■ WHAT YOU NEED TO DO ■
Output the entire listing without altering anything.

Top of PROVIDED MATERIAL

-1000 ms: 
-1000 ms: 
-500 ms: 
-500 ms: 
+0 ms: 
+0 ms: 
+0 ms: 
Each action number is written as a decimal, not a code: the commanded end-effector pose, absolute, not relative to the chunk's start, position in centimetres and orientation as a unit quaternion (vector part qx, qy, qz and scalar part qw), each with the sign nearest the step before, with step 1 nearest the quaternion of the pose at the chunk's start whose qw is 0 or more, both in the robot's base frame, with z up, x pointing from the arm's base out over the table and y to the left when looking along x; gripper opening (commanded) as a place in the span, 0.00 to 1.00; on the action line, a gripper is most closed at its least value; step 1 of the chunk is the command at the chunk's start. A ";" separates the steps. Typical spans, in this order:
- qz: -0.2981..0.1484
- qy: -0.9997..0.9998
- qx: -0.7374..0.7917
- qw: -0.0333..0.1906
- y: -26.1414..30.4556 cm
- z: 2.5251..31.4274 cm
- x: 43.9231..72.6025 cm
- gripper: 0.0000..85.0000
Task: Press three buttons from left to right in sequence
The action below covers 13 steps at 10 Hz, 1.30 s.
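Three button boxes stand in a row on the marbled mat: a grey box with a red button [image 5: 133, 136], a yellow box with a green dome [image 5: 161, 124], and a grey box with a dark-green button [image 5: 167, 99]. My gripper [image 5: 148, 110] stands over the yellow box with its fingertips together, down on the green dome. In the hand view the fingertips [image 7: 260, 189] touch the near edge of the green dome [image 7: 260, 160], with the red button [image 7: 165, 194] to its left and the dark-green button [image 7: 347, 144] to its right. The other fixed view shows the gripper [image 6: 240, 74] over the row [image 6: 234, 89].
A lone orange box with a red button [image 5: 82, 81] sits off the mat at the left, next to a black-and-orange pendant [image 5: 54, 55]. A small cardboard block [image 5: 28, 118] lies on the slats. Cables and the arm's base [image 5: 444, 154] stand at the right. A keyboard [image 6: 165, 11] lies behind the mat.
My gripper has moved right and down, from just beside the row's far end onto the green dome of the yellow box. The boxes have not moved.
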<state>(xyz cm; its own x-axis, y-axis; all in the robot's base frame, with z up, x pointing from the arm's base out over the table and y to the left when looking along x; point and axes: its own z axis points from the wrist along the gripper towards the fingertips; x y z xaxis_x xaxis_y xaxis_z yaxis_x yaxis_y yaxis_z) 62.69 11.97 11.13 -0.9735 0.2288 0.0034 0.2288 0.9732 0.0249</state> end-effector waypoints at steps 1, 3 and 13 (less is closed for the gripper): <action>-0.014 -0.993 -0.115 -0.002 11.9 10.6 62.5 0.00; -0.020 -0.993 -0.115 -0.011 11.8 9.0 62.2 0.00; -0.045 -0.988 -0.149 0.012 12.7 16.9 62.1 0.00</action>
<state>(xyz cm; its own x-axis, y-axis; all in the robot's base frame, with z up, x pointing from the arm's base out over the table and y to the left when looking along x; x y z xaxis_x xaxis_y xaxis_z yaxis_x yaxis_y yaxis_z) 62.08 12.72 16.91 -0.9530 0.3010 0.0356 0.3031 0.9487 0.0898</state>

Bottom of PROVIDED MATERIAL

■ ANSWER ■
-1000 ms: 
-1000 ms: 
-500 ms: 
-500 ms: 
+0 ms: 
+0 ms: 
+0 ms: 
Each action number is written as a decimal, not a code: the commanded end-effector pose, absolute, not relative to the chunk's start, position in centimetres and orientation as a unit quaternion (vector part qx, qy, qz and scalar part qw), each with the sign nearest the step before, with step 1 nearest the quaternion of the pose at the chunk's start whose qw is 0 or more, both in the robot's base frame, with z up, x pointing from the arm's base out over the table and y to the left when looking along x; gripper opening (commanded) as a place in the span, 0.00 to 1.00; on the action line, a gripper is most closed at its least value; step 1 of the chunk is the command at the chunk's start. A ";" separates the steps. Typical spans, in this order:
- qz: -0.2981..0.1484
- qy: -0.9997..0.9998
- qx: -0.7374..0.7917
- qw: -0.0333..0.1906
- y: -26.1414..30.4556 cm
- z: 2.5251..31.4274 cm
- x: 43.9231..72.6025 cm
- gripper: 0.0000..85.0000
Task: Press three buttons from left to right in sequence
The action below covers 13 steps at 10 Hz, 1.30 s.
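Three button boxes stand in a row on the marbled mat: a grey box with a red button [image 5: 133, 136], a yellow box with a green dome [image 5: 161, 124], and a grey box with a dark-green button [image 5: 167, 99]. My gripper [image 5: 148, 110] stands over the yellow box with its fingertips together, down on the green dome. In the hand view the fingertips [image 7: 260, 189] touch the near edge of the green dome [image 7: 260, 160], with the red button [image 7: 165, 194] to its left and the dark-green button [image 7: 347, 144] to its right. The other fixed view shows the gripper [image 6: 240, 74] over the row [image 6: 234, 89].
A lone orange box with a red button [image 5: 82, 81] sits off the mat at the left, next to a black-and-orange pendant [image 5: 54, 55]. A small cardboard block [image 5: 28, 118] lies on the slats. Cables and the arm's base [image 5: 444, 154] stand at the right. A keyboard [image 6: 165, 11] lies behind the mat.
My gripper has moved right and down, from just beside the row's far end onto the green dome of the yellow box. The boxes have not moved.
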<state>(xyz cm; its own x-axis, y-axis; all in the robot's base frame, with z up, x pointing from the arm's base out over the table and y to the left when looking along x; point and axes: its own z axis points from the wrist along the gripper towards the fingertips; x y z xaxis_x xaxis_y xaxis_z yaxis_x yaxis_y yaxis_z) 62.69 11.97 11.13 -0.9735 0.2288 0.0034 0.2288 0.9732 0.0249</state> end-effector waypoints at steps 1, 3 and 13 (less is closed for the gripper): <action>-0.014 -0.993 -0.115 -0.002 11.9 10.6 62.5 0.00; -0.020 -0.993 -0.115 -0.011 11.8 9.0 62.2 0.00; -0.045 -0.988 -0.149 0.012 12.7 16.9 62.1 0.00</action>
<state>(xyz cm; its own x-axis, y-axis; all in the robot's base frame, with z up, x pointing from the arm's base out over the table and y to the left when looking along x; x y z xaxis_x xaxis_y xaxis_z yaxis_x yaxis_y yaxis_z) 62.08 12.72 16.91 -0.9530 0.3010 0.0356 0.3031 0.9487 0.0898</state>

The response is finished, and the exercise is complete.